WHAT IS REQUIRED> Leaving the pictures aside, restate all of the data exactly.

SOURCE MATERIAL>
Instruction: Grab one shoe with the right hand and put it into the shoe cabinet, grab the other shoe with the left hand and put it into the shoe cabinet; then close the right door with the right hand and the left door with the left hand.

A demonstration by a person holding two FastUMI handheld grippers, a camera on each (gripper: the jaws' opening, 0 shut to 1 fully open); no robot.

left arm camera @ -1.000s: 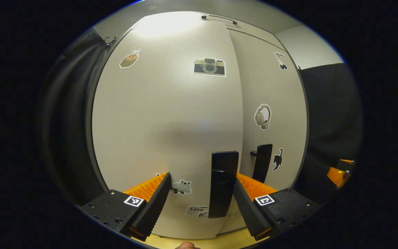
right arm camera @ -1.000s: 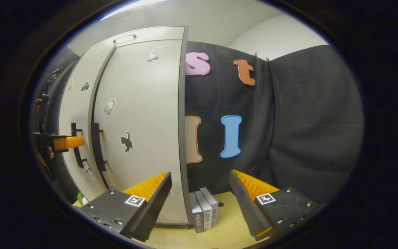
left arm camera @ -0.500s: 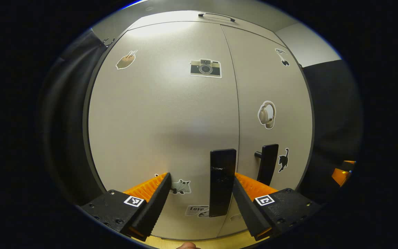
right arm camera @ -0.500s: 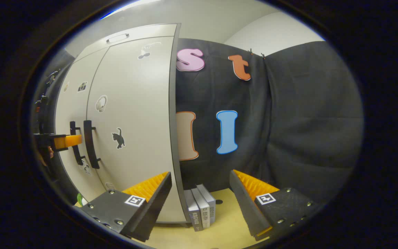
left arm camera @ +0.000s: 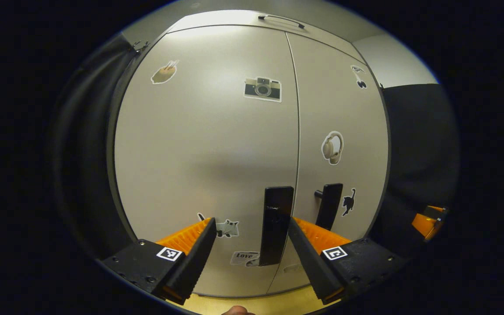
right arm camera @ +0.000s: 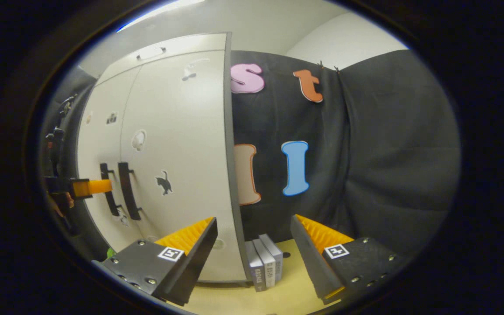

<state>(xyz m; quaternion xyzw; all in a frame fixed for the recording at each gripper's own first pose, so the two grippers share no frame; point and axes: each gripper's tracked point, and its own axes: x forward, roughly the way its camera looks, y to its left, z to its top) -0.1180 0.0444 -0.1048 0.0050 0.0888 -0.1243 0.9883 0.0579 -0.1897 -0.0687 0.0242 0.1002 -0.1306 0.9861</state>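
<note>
Both cabinet doors [left arm camera: 208, 148] sit flush; left hand-held gripper [left arm camera: 252, 238] gapes wide, straddling the handle [left arm camera: 274, 225] untouched.

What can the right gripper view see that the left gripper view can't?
Right gripper view: three grey books standing on the floor beside the cabinet. Left gripper view: a cow sticker low on the left door, sharp enough to make out, and the left handle between the open left gripper's fingers. Both: the cabinet with its doors shut, the two handles and the cat sticker.
</note>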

OUTPUT BELOW>
Instruction: Grab one shoe with the right hand and put it into the shoe cabinet, grab the other shoe with the left hand and put it into the shoe cabinet; then close the right door with the right hand and the left door with the left hand.

A demonstration by a person holding two FastUMI handheld grippers, a camera on each (gripper: the jaws' opening, 0 shut to 1 fully open); no robot.

left arm camera @ -1.000s: 
right arm camera @ -1.000s: 
left arm camera @ -0.500s: 
right arm camera @ -0.500s: 
left arm camera @ +0.000s: 
right arm camera @ +0.000s: 

<state>(xyz m; quaternion xyzw; all in a frame fixed for the recording at each gripper's own first pose, so the two grippers share no frame; point and axes: each gripper's tracked point, and its own axes: x forward, roughly the way its camera looks, y to its left, z to its top) -0.1180 0.0444 -0.1048 0.0050 0.0888 -0.1243 0.9883 0.0579 -0.1897 -0.0687 0.0242 0.1002 -0.1306 0.9861</state>
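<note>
Both cabinet doors [left arm camera: 208, 148] sit flush; left hand-held gripper [left arm camera: 252, 238] gapes wide, straddling the handle [left arm camera: 274, 225] untouched.

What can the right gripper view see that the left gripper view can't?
Right gripper view: three grey books standing on the floor beside the cabinet. Left gripper view: a cow sticker low on the left door, sharp enough to make out, and the left handle between the open left gripper's fingers. Both: the cabinet with its doors shut, the two handles and the cat sticker.
</note>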

The exercise is done, with nothing left to add.